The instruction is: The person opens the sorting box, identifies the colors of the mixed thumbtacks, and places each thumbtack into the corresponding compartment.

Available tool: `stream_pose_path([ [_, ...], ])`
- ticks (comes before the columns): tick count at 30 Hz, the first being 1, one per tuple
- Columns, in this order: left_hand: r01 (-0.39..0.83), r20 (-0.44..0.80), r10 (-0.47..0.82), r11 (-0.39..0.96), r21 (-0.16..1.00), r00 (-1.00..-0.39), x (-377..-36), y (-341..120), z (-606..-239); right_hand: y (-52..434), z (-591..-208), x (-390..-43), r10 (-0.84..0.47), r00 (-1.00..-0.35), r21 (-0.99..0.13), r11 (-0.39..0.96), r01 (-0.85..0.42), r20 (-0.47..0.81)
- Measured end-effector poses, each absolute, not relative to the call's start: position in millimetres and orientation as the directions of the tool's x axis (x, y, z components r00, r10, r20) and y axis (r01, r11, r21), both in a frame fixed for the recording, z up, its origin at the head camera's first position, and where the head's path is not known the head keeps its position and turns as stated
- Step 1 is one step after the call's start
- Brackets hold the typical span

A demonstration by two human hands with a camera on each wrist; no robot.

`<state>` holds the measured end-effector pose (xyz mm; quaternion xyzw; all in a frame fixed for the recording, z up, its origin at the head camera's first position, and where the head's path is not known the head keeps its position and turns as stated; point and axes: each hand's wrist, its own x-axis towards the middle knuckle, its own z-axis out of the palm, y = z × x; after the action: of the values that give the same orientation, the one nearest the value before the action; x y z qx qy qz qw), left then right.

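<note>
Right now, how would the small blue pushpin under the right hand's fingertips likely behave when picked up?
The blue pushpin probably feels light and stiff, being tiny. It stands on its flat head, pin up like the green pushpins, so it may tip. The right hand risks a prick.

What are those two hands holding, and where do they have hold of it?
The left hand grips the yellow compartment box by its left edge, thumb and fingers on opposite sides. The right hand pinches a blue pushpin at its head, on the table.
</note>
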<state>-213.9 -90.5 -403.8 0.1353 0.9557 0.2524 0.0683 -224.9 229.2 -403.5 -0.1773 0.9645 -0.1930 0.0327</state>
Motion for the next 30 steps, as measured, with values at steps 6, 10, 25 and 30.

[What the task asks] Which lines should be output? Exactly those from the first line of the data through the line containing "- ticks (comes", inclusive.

[Solution to this problem]
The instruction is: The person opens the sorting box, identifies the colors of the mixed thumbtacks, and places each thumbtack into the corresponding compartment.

Available tool: `stream_pose_path([ [_, ...], ])`
- ticks (comes before the columns): tick count at 30 Hz, the first being 1, one per tuple

The output above is the complete answer.